A técnica ROSI ainda é considerada experimental no ser humano, devido a
questões de segurança e outras dificuldades técnicas, mas os autores esperam
que o seu trabalho incite os especialistas a reconsiderar a utilidade da técnica
para resolver problemas de infertilidade masculina.

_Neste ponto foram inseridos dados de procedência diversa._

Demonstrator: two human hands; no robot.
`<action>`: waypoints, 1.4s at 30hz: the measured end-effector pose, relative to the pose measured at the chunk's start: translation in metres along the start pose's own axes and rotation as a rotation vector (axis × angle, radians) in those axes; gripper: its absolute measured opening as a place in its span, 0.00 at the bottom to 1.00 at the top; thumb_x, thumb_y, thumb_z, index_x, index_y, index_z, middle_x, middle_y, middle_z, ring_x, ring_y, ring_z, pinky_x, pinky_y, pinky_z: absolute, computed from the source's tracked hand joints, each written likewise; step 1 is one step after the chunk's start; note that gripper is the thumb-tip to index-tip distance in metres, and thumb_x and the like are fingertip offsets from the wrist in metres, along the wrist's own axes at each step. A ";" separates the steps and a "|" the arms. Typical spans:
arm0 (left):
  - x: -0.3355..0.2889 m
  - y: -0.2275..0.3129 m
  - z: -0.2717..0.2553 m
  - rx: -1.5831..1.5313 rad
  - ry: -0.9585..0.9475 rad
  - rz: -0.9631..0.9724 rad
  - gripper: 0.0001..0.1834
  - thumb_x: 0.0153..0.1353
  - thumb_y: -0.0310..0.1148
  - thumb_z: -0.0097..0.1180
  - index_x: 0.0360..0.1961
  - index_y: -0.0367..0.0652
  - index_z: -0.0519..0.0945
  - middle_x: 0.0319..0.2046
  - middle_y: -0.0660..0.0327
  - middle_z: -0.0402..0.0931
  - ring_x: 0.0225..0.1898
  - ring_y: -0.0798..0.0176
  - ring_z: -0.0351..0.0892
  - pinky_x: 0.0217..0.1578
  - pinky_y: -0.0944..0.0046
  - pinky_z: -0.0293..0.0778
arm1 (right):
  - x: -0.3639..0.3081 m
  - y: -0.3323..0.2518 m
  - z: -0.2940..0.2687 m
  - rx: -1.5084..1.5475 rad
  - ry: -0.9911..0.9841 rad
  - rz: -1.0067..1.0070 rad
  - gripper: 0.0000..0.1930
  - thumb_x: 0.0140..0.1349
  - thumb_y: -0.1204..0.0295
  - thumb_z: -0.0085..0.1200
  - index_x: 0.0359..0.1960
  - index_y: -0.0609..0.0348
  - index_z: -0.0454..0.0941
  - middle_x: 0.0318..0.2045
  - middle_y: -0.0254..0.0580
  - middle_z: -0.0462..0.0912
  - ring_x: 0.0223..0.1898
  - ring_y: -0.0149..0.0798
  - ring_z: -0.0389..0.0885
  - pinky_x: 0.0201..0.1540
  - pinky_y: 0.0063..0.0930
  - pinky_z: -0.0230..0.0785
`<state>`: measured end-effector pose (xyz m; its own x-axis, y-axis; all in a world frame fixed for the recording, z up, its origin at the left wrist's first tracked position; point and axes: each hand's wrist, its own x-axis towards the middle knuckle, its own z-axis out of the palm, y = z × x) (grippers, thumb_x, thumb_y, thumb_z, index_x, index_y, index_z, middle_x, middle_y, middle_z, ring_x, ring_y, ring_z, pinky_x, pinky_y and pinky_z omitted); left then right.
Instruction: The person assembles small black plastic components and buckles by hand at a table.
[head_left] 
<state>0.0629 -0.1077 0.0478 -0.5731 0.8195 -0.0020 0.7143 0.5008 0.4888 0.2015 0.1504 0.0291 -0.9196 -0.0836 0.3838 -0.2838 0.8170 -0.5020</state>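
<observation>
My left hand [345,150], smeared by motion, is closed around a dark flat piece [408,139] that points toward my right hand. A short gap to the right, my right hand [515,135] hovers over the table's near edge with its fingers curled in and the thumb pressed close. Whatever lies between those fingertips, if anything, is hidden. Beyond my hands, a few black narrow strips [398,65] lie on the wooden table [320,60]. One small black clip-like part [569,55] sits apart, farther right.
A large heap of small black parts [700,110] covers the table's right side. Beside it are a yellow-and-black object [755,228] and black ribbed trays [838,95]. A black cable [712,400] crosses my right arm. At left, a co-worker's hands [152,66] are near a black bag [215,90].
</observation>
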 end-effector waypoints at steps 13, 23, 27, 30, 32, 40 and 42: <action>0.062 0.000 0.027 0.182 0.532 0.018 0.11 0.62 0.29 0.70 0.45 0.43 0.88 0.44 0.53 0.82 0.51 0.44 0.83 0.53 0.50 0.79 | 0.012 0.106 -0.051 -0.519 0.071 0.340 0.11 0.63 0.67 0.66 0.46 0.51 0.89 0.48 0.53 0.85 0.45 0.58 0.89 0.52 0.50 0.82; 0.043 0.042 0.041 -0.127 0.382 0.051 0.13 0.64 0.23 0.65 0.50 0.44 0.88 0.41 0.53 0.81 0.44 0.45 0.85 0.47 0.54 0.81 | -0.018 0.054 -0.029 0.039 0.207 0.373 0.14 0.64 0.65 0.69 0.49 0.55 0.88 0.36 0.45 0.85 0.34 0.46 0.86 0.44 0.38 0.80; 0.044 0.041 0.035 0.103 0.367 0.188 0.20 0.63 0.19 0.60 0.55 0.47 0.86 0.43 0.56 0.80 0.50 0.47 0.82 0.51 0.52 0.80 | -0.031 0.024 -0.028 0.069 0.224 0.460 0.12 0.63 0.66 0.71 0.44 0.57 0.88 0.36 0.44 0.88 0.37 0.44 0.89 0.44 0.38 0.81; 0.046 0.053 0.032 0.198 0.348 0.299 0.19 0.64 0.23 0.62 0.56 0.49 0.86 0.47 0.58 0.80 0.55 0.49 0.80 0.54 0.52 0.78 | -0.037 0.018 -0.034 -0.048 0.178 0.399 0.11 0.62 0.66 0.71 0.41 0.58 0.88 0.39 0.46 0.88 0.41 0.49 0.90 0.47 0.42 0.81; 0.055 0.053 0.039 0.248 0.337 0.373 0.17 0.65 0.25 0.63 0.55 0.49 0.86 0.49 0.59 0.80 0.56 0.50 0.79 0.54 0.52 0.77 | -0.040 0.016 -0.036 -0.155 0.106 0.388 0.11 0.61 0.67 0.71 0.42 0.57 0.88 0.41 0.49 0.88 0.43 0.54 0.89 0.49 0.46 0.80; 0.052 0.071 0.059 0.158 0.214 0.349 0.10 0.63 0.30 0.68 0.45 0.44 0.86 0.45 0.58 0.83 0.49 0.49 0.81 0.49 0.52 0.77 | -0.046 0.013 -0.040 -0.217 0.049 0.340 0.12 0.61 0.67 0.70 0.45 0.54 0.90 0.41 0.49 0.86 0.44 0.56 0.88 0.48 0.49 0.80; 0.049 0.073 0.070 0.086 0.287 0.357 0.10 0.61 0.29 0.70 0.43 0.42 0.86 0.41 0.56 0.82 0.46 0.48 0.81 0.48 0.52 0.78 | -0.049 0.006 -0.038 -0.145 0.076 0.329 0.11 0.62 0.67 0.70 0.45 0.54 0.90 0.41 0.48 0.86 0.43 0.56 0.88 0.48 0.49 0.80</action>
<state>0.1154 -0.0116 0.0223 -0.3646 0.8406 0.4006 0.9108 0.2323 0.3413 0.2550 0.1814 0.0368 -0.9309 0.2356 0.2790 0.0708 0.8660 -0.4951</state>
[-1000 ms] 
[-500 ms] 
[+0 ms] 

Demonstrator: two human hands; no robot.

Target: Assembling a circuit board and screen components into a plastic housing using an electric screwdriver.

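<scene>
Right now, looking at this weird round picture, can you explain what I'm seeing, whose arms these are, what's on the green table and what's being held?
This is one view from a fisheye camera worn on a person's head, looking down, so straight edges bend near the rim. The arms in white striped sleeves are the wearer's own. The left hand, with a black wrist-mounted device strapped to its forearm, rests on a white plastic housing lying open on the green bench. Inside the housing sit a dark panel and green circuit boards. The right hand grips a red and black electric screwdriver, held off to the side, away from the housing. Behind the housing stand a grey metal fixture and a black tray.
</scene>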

Uma pergunta impunha-se: poderia isto implicar também que um dia, graças a
técnicas deste tipo, um casal de mulheres – ou até uma mulher sozinha –
poderia vir a gerar descendência sem qualquer intervenção masculina? “O
nosso estudo foi feito no ratinho”, respondeu-nos Monika Ward. “Embora aindanão tenhamos mostrado que duas fêmeas podem gerar descendência juntas, é
teoricamente possível que a combinação da nossa abordagem transgénica com
avanços recentes na área das células estaminais poderia permitir a um ratinho
fêmea produzir espermatozóides – e até a uma única fêmea produzir esperma e
ovócitos. No entanto, no ser humano, a situação é mais complicada e, no estado
actual do conhecimento, não podemos afirmar que seria possível, [em
particular] devido às diferenças de conteúdo genético entre os cromossomas Y
de ratinho e humanos."
A cientista acrescenta que, de qualquer maneira, “a ser possível, envolveria
extensas manipulações genéticas para conseguir fornecer as doses certas dos
genes essenciais do cromossoma X”, tal como agora foi feito no ratinho
sobreactivando o gene Eif2s3x . “Ora, por enquanto, nem sequer sabemos quais
poderão ser esses genes essenciais no ser humano.”